Re: Scottoiler - Czy warto?

: pn 24 mar 2014, 13:14
autor: olo
Zdecydowanie polecam! jeździłem kilka lat z automatyczną oliwiarką, tyle że własnej roboty (koszt nieporównywalnie niższy) i byłem zachwycony. PRAWIE jak z kardanem-temat smarowania na bieżąco w zasadzie odpada, poza tym trwałość napędu zdecydowanie wzrasta.

bełkot-jeśli zaaplikujesz ODPOWIEDNIĄ ilość hipolu to w zasadzie nie rozbryzga prawie nic. Z praktyki-na suchy łańcuch wymagający smarowania max. pół nakrętki ;)

Re: Scottoiler - Czy warto?

: pn 24 mar 2014, 13:32
autor: Biker
olo ale pół nakrętki od czego,po czym??? Ja stosuje smar Bellreya ale z chęcią bym spróbował hipolu bo piątka zalega w garażu.
Mnie się wydaje że smarowanie po każdej jeździe to lekka przesada,osobiście smaruję co 500-600 km i po każdym myciu lub deszczu.

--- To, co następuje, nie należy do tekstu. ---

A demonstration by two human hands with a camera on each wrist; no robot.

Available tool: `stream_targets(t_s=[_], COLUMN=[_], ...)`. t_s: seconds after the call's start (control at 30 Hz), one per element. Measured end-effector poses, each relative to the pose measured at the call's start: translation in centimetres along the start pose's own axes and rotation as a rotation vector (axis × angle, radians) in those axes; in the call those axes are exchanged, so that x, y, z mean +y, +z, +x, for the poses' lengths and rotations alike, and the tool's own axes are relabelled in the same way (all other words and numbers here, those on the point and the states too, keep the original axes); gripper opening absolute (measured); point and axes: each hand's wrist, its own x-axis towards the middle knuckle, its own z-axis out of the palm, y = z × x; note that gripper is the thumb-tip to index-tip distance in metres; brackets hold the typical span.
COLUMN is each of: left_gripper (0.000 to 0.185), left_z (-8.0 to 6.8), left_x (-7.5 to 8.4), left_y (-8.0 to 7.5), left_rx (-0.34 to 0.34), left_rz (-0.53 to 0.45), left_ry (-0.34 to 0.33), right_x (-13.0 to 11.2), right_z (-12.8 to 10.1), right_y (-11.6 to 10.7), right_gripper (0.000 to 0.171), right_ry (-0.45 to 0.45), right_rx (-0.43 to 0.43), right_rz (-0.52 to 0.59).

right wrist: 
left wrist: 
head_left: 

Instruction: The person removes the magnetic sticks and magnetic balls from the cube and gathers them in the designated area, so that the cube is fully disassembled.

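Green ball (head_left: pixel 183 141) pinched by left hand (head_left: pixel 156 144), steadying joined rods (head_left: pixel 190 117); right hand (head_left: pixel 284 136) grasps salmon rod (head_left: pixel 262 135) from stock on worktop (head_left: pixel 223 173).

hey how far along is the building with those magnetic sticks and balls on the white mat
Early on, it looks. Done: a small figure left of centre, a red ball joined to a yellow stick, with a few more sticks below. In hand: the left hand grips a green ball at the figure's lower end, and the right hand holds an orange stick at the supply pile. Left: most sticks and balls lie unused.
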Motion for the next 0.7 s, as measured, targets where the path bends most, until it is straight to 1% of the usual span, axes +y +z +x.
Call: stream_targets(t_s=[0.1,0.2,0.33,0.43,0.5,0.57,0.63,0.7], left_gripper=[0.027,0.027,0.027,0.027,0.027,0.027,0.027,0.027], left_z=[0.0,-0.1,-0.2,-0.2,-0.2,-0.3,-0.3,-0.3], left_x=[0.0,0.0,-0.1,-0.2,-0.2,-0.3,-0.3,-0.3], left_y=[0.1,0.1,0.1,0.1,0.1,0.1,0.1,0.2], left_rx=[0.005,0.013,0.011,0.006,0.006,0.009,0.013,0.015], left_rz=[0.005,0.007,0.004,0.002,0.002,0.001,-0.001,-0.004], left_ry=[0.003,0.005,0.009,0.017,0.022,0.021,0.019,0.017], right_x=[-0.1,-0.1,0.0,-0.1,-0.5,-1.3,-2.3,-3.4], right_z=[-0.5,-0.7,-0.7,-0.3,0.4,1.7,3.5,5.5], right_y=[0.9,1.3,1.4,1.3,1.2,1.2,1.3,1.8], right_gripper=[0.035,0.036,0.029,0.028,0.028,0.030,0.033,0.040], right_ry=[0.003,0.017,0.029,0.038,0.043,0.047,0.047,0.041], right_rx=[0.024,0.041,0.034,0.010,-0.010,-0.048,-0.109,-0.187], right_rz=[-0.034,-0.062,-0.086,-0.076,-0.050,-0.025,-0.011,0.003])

Re: Scottoiler - Czy warto?

: pn 24 mar 2014, 13:35
autor: olo
pół nakrętki z hipola głuptasie ;P
Pewnie że nie po każdej jeździe, żadnych sztywnych reguł-jak rolki zaczynają być suche to smarujemy :) Chociaż uważam że lepiej za często niż trochę za rzadko-wszak kto smaruje ten jedzie ;)

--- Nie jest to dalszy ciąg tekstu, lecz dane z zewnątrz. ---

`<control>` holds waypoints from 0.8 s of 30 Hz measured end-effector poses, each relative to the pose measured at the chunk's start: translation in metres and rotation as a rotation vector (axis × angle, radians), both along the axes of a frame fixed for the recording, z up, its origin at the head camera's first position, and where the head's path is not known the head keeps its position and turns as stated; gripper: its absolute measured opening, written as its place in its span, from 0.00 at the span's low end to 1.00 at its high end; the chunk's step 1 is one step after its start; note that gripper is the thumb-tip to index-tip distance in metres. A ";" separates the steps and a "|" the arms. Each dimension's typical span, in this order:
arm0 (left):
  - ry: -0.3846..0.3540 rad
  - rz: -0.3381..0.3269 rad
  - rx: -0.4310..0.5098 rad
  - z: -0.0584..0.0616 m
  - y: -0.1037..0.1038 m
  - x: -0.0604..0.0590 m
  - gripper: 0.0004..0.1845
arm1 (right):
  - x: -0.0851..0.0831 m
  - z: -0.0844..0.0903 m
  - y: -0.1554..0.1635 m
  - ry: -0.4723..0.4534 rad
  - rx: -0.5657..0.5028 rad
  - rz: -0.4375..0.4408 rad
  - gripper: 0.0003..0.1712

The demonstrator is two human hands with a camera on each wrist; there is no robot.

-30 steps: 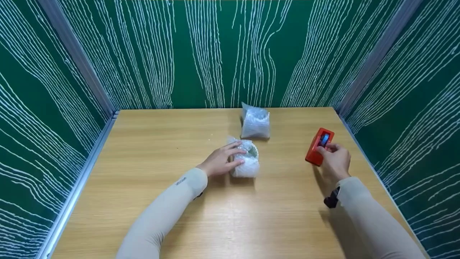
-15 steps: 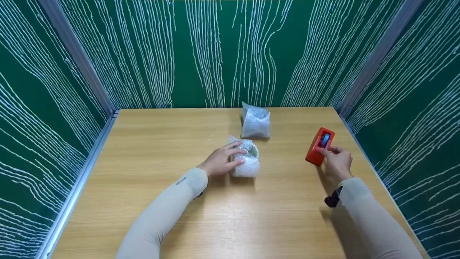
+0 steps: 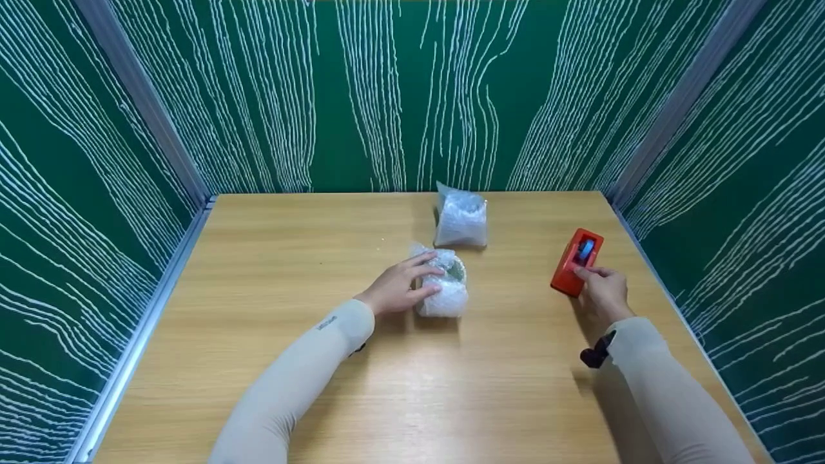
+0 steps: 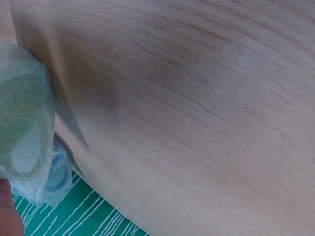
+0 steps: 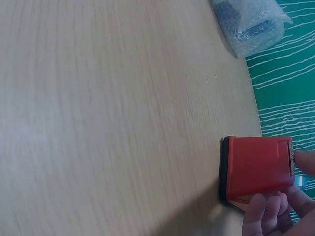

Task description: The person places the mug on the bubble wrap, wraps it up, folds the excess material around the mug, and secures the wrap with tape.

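Bubble-wrapped, the bundle [image 3: 442,283] sits at the desk's [image 3: 271,270] centre, gripped by the left hand [image 3: 396,290], fingers curled over its top and thumb against its near side. At 12 o'clock from it, just beyond, lies a second bundle [image 3: 459,220]. At 3 o'clock, well apart, the right hand [image 3: 602,291] pinches the near end of a red dispenser [image 3: 575,261] resting on the desk.
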State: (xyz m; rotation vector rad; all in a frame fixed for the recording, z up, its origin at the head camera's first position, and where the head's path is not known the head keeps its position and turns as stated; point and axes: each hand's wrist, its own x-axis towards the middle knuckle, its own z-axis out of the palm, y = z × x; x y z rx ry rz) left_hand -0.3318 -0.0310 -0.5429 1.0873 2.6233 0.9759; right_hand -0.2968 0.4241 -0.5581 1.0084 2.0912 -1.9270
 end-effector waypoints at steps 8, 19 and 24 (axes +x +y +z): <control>0.010 0.001 0.001 -0.002 0.000 -0.001 0.25 | -0.004 0.001 0.002 0.001 -0.067 -0.018 0.30; -0.006 0.005 -0.008 -0.001 0.000 -0.001 0.26 | -0.005 0.005 0.000 -0.014 -0.013 0.006 0.27; -0.001 0.004 -0.009 -0.001 0.001 -0.001 0.26 | -0.009 0.006 -0.001 -0.030 0.024 0.006 0.31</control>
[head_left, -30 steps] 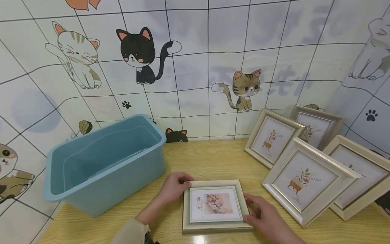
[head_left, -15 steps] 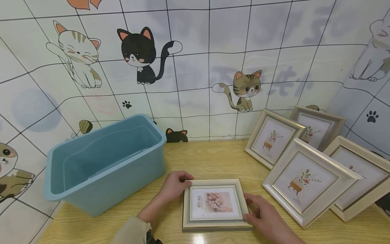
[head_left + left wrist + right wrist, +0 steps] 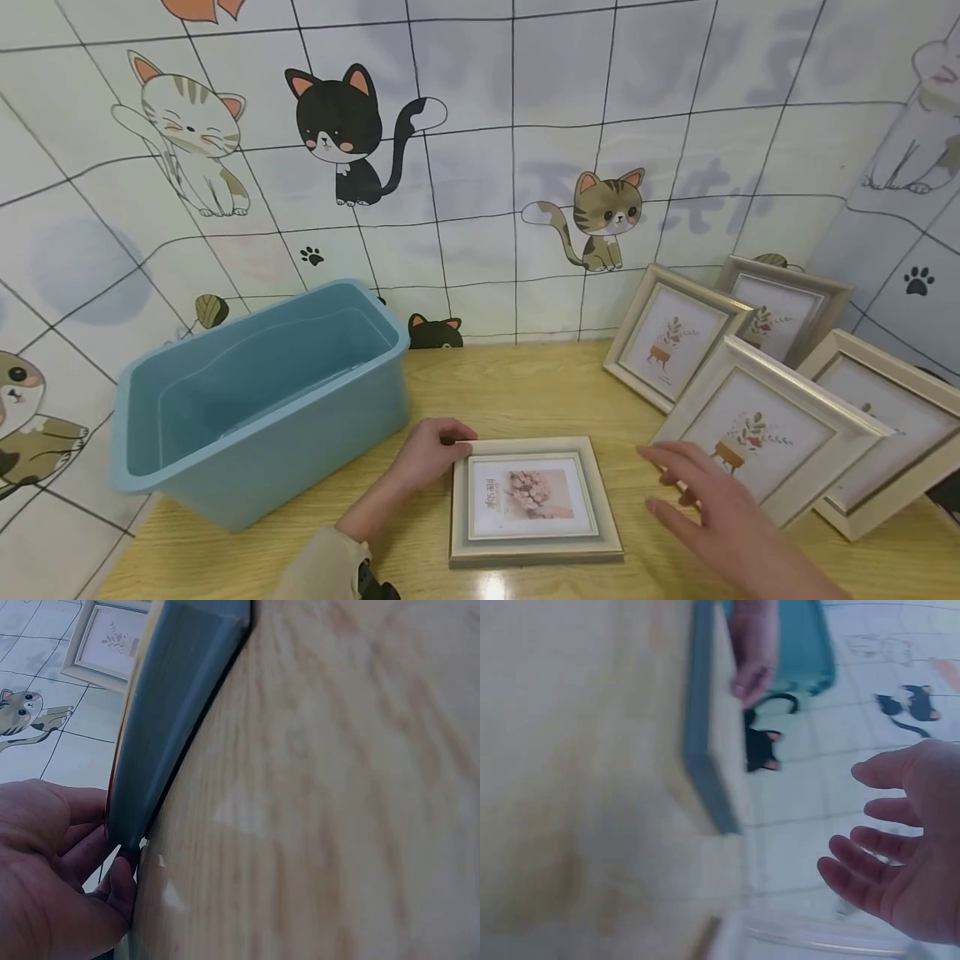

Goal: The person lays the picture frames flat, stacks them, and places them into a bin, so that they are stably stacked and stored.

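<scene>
A cream picture frame (image 3: 536,540) with a blue-grey inner band and a rose print lies flat on the wooden table. My left hand (image 3: 431,454) pinches its far left corner, thumb on the top face. From the left wrist view, the fingers of that hand curl about the corner by the frame's blue-grey side (image 3: 169,697). My right hand (image 3: 720,508) is off the frame, in the air to its right, fingers spread with nothing in them. It overlaps a silvery standing picture frame (image 3: 780,450) in the head view; the right wrist view is blurred.
More standing picture frames, including a gold-edged one (image 3: 637,333), a brownish one (image 3: 825,292) and a cream one (image 3: 847,521), crowd the right side. A blue plastic bin (image 3: 300,442) stands at the left. Cat-print sheeting (image 3: 480,167) covers the walls.
My right hand has let go of the lying frame's right edge and moved right, its fingers opening. My left hand keeps its grip on the corner.
</scene>
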The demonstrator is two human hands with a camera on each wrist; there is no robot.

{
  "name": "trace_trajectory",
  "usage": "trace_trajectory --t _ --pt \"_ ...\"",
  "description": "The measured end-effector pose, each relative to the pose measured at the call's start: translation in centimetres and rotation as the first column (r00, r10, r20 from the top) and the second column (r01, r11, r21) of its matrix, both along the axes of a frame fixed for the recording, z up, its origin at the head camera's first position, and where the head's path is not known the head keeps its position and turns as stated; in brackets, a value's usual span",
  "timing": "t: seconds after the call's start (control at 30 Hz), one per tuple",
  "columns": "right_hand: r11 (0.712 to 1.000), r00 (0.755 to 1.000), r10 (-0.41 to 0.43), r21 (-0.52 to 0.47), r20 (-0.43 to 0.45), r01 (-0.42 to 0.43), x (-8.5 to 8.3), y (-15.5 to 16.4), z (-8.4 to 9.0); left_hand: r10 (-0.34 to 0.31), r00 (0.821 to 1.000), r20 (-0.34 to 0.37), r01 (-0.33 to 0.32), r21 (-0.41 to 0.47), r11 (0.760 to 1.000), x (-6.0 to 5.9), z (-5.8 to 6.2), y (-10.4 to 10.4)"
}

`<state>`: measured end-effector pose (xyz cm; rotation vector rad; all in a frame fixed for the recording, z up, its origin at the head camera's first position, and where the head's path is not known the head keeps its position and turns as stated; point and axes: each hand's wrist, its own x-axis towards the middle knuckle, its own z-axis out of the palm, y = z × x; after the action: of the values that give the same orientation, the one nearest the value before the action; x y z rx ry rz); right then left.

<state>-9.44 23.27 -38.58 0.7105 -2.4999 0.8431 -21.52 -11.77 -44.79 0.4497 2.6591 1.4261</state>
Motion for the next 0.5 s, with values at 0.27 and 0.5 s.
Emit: trace_trajectory --t 0.27,0.5 --pt "0.991 0.94 -0.117 0.028 -0.319 0.133 0.8 4.5 7.8 0.002 1.0 -0.003 -0.002 -0.013 1.0 0.0 0.1 0.1" --pt "0.944 0.89 -0.291 0.047 -0.35 0.327 -1.0 8.3 8.9 0.007 1.0 0.003 -0.007 -0.003 1.0 -0.1 0.0 0.0"
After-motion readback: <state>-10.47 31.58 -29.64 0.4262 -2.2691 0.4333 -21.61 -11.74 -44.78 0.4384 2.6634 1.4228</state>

Re: Scottoiler - Czy warto?

: pn 24 mar 2014, 13:39
autor: belkot
Ja smaruje w ten sposob ze do strzykawki laduje hipol, stawiam na central standzie i nakladam strzykawka. Jednak nakladam wiecej niz pol nakretki zeby miec pewnosc ze jest nasmarowany dobrze (moze daje za duzo). Pozniej przykladam szmatke do tylnej zebatki na lanuch i na biegu wycieram (w zasadzie samo sie wyciera :) )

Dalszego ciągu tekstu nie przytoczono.